• **EXERCISE REQUIREMENTS**: Only one stretch of the data below is wanted: the lines starting at the one with "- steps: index" and ending at the one with "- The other", both included, given again exactly.

[Dataset excerpts]
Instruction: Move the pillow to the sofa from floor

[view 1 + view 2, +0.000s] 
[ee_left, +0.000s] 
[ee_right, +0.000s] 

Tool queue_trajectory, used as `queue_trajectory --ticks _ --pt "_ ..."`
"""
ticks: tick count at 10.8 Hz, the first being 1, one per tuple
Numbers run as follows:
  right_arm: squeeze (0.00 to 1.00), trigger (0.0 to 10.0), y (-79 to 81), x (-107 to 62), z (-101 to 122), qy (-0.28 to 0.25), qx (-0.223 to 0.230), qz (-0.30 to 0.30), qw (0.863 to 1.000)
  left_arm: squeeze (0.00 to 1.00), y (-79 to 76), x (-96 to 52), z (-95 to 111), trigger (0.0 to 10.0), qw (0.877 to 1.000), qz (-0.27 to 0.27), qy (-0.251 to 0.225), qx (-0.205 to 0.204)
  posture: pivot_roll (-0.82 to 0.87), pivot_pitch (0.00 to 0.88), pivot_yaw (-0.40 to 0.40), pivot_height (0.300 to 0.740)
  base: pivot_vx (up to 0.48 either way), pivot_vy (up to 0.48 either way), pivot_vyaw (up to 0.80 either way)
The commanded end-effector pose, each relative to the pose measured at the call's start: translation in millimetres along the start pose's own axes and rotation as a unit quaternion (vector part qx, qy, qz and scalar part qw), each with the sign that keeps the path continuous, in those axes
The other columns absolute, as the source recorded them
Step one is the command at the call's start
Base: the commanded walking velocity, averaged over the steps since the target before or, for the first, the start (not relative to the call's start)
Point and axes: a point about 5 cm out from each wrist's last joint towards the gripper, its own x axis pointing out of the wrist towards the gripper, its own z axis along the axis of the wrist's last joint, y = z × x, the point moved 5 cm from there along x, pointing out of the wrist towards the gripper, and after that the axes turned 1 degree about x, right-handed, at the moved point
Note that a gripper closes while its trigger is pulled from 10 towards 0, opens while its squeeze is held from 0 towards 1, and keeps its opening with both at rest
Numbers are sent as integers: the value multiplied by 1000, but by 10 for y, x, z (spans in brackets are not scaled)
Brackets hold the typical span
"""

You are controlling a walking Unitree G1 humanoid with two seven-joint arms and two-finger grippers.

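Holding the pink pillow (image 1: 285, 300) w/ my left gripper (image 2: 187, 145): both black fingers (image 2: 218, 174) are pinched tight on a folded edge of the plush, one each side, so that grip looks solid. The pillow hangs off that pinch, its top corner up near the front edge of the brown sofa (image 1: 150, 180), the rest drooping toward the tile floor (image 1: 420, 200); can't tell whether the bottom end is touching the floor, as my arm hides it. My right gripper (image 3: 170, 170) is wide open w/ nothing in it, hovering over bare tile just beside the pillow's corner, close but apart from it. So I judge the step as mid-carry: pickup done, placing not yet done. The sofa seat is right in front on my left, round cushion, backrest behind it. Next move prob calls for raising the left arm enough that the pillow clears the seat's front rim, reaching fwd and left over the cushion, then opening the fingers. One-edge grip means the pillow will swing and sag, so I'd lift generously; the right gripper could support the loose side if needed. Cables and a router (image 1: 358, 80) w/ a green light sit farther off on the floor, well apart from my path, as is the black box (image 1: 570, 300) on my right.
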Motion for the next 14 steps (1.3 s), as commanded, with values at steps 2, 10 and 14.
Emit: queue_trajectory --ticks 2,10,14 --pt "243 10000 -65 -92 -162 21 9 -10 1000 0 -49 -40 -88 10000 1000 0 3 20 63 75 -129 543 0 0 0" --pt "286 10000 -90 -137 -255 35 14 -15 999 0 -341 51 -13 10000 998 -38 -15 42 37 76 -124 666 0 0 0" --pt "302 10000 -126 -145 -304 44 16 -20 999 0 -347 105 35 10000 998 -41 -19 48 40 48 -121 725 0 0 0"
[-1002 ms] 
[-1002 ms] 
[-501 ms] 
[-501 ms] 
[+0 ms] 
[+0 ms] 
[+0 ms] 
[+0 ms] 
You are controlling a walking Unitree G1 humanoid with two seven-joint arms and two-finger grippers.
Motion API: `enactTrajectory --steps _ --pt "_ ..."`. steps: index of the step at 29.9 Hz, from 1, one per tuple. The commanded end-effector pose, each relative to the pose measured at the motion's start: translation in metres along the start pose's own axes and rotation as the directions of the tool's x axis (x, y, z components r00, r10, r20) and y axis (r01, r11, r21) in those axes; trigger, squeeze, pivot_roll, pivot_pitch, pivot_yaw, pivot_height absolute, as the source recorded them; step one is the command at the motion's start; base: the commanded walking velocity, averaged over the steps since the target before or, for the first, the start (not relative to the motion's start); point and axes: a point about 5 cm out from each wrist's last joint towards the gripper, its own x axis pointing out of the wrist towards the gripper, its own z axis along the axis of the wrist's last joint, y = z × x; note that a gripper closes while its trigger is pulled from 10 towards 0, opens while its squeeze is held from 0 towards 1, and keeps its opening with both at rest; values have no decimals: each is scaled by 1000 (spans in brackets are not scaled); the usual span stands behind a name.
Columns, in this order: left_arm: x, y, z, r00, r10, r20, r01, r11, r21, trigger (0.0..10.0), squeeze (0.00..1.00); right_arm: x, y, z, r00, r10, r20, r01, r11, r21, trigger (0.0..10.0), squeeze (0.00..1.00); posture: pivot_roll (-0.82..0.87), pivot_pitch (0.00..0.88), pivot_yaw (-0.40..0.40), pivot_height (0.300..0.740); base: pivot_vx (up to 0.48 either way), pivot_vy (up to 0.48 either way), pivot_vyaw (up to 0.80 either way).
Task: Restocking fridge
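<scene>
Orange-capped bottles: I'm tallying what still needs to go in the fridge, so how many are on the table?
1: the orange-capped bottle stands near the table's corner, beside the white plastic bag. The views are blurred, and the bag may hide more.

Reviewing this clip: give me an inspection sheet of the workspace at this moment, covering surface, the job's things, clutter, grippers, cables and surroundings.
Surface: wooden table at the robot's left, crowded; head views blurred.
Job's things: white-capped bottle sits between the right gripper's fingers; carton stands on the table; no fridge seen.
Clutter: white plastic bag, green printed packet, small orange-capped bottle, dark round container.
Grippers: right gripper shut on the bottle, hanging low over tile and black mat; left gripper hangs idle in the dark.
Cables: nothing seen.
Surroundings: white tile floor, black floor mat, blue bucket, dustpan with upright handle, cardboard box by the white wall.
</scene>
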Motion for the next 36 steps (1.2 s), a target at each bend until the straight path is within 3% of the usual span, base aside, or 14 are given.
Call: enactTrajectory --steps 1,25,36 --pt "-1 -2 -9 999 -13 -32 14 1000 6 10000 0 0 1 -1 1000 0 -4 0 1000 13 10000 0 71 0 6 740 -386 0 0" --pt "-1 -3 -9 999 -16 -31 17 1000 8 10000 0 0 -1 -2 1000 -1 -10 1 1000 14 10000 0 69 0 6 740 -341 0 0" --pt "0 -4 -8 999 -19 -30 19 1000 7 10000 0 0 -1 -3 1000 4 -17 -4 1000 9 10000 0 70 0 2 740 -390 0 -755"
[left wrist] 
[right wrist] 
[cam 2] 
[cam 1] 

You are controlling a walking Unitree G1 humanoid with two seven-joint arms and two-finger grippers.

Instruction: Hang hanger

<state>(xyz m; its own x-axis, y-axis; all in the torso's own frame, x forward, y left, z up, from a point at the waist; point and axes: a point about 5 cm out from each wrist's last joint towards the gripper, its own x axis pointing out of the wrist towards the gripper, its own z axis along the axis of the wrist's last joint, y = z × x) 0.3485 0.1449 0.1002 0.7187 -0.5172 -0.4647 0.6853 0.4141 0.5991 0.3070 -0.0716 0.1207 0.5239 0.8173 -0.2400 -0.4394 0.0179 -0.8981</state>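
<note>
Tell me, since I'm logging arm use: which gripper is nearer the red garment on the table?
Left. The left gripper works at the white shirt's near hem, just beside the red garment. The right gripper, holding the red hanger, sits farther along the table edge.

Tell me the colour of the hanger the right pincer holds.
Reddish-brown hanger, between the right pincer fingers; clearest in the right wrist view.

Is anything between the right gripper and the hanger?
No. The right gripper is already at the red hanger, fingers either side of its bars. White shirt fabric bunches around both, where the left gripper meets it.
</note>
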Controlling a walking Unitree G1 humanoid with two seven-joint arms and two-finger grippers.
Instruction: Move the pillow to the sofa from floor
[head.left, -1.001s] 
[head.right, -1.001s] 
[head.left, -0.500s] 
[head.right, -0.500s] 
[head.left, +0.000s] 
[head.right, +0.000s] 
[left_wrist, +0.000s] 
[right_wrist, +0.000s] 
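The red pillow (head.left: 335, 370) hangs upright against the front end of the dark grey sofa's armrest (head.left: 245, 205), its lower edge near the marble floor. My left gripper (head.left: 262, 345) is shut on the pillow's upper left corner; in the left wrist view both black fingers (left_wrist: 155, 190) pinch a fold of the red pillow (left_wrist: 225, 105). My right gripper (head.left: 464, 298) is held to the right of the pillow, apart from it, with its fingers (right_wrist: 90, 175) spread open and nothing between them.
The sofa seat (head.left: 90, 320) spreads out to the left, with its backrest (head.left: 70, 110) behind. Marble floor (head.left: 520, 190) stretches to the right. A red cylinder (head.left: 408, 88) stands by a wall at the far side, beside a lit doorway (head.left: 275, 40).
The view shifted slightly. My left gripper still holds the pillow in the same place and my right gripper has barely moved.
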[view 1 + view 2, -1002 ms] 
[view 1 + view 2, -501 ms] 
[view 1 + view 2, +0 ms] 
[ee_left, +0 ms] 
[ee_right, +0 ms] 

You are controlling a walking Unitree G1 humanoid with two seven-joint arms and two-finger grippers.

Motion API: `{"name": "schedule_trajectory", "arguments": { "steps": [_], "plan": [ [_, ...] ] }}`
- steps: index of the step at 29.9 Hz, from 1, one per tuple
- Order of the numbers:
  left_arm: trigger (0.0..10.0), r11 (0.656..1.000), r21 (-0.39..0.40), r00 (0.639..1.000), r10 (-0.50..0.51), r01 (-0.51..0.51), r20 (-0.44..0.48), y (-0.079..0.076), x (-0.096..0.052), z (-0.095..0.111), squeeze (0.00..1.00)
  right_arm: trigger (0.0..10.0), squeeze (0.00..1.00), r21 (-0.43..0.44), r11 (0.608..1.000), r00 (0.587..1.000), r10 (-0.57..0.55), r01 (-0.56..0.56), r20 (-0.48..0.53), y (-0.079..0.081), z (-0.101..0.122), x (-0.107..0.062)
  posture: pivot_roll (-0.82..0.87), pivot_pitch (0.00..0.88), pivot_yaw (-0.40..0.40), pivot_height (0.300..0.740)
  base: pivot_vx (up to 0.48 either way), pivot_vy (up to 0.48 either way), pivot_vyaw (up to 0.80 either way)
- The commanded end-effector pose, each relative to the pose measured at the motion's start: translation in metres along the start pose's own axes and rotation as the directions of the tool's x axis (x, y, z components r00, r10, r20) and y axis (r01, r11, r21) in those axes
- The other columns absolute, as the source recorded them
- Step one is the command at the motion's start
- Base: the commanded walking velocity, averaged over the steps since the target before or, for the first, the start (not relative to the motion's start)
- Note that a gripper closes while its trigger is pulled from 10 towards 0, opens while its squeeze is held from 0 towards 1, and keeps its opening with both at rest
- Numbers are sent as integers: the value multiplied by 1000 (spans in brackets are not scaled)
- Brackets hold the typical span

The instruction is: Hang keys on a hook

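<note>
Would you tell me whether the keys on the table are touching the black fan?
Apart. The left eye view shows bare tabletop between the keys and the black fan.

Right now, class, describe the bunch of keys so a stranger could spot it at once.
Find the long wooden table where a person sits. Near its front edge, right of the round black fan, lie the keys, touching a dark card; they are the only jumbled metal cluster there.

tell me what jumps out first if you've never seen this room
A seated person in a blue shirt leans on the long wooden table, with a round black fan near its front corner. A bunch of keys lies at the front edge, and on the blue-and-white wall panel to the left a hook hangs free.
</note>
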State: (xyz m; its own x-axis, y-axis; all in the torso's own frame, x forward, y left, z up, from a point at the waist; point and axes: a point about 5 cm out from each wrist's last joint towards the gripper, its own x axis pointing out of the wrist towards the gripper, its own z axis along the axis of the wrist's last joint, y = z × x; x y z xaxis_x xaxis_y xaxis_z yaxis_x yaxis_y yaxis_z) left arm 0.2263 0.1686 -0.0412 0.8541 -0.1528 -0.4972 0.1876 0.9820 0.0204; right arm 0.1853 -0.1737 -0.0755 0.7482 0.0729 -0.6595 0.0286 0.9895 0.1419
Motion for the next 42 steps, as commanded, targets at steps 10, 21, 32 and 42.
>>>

• **RESPONSE BELOW**:
- steps: index of the step at 29.9 Hz, from 1, one per tuple
- Order of the numbers:
  left_arm: trigger (0.0..10.0), r11 (0.656..1.000), r21 (-0.39..0.40), r00 (0.639..1.000), r10 (-0.50..0.51), r01 (-0.51..0.51), r20 (-0.44..0.48), y (-0.079..0.076), x (-0.096..0.052), z (-0.095..0.111), squeeze (0.00..1.00)
  right_arm: trigger (0.0..10.0), squeeze (0.00..1.00), r21 (-0.43..0.44), r11 (0.608..1.000), r00 (0.587..1.000), r10 (-0.57..0.55), r01 (-0.56..0.56), r20 (-0.48..0.53), y (-0.079..0.081), z (-0.101..0.122), x (-0.107..0.062)
  posture: pivot_roll (-0.82..0.87), pivot_pitch (0.00..0.88), pivot_yaw (-0.40..0.40), pivot_height (0.300..0.740)
  base: pivot_vx (up to 0.48 either way), pivot_vy (up to 0.48 either way), pivot_vyaw (up to 0.80 either way)
- The commanded end-effector pose, each relative to the pose measured at the motion's start: translation in metres along the start pose's own axes and rotation as the directions of the tool's x axis (x, y, z components r00, r10, r20) and y axis (r01, r11, r21) in those axes
- The other columns absolute, as the source recorded them

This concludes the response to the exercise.